The listing below must be repeated word for word, with its images excluded.

* * * * * * *

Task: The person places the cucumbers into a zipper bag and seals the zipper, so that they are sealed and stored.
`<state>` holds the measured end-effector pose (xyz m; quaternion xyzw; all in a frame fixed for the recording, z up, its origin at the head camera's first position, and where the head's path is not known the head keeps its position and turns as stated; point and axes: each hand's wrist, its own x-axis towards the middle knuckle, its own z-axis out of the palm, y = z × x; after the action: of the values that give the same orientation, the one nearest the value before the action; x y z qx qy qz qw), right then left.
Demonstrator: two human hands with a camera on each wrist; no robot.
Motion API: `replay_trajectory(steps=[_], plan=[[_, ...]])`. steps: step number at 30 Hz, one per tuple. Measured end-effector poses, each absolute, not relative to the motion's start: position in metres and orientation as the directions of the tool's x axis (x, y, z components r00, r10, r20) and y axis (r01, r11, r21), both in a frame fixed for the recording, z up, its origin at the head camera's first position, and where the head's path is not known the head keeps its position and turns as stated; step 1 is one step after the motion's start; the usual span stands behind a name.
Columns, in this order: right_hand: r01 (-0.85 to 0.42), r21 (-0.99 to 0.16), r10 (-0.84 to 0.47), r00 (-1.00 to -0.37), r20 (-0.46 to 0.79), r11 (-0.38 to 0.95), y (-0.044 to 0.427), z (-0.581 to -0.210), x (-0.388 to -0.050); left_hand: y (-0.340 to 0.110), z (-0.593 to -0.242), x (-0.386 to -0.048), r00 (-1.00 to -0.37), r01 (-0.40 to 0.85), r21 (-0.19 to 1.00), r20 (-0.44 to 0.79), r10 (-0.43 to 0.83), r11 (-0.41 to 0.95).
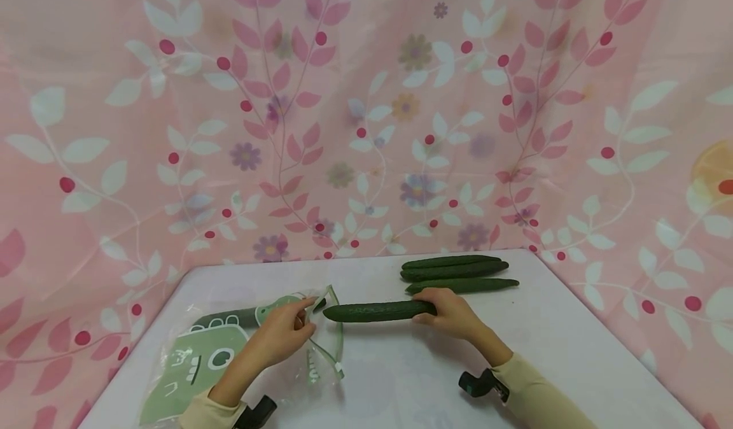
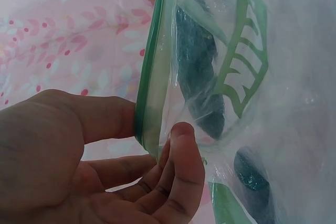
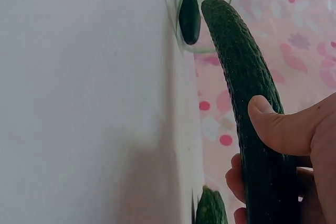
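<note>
Sleeve (image 1: 209,411) overlaps bag (image 1: 197,368) left grip (image 1: 279,335) pinches; right grip (image 1: 452,316) holds cucumber (image 1: 375,312), three cucumbers (image 1: 455,270) beyond

I count two hands, both mine: my left hand (image 1: 280,333) left of the lower middle of the frame, my right hand (image 1: 452,314) right of it. I hold one cucumber (image 1: 378,312) in the right, and three loose cucumbers (image 1: 455,271) lie above that hand, so four are outside the bag. I see one clear zip bag (image 1: 195,372) at lower left, with one slider (image 1: 338,366) and at least one bagged cucumber (image 3: 190,19); I cannot count further through the plastic. I wear two wrist devices (image 1: 483,384), over one table (image 1: 401,365)
</note>
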<state>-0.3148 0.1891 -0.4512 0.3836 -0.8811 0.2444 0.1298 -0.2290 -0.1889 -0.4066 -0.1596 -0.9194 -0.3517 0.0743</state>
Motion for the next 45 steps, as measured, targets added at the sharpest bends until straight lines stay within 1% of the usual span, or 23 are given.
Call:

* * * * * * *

Reply to the task »
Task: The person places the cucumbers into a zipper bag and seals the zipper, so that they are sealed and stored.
`<state>` holds the measured end-effector pose (xyz m; quaternion xyzw; all in a frame fixed for the recording, z up, its origin at the head camera's first position, and where the head's path is not known the head keeps its position and turns as stated; point and axes: each hand's wrist, its own x-axis towards the middle knuckle, its own z-axis out of the palm, y = z × x; after the action: of the values that give the same orientation, the one nearest the value before the action; x y z qx qy qz qw), right then left.
Demonstrator: two human hands with a camera on each wrist; no robot.
Motion API: `replay_trajectory(steps=[_], plan=[[_, ...]])`. steps: step number at 30 Hz, one per tuple. Measured end-effector poses, each absolute, not relative to the motion's start: position in metres and orientation as the directions of the tool's x axis (x, y, z components r00, r10, r20) and y axis (r01, r11, r21), both in a frame fixed for the recording, z up, its origin at the head camera's first position, and where the head's path is not known the head keeps its position and turns as stated; step 1 is one step after the motion's start; the usual span stands behind a name.
Columns, in this order: right_hand: r01 (-0.85 to 0.42), r21 (-0.99 to 0.16), r10 (-0.84 to 0.47), r00 (-1.00 to -0.37), r20 (-0.46 to 0.79), r11 (-0.38 to 0.95), y (-0.044 to 0.427), z (-0.581 to -0.210), x (-0.388 to -0.050); left_hand: y (-0.340 to 0.110), z (-0.593 to -0.242), x (-0.386 to -0.048), r00 (-1.00 to -0.37), r01 (-0.40 to 0.85), r21 (-0.19 to 1.00), r20 (-0.44 to 0.79), r10 (-0.43 to 0.83), r11 (-0.41 to 0.95).
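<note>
Sleeve (image 1: 209,411) overlaps bag (image 1: 197,368) left grip (image 1: 279,335) pinches; right grip (image 1: 452,316) holds cucumber (image 1: 375,312), three cucumbers (image 1: 455,270) beyond

I count two hands, both mine: my left hand (image 1: 280,333) left of the lower middle of the frame, my right hand (image 1: 452,314) right of it. I hold one cucumber (image 1: 378,312) in the right, and three loose cucumbers (image 1: 455,271) lie above that hand, so four are outside the bag. I see one clear zip bag (image 1: 195,372) at lower left, with one slider (image 1: 338,366) and at least one bagged cucumber (image 3: 190,19); I cannot count further through the plastic. I wear two wrist devices (image 1: 483,384), over one table (image 1: 401,365)
</note>
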<state>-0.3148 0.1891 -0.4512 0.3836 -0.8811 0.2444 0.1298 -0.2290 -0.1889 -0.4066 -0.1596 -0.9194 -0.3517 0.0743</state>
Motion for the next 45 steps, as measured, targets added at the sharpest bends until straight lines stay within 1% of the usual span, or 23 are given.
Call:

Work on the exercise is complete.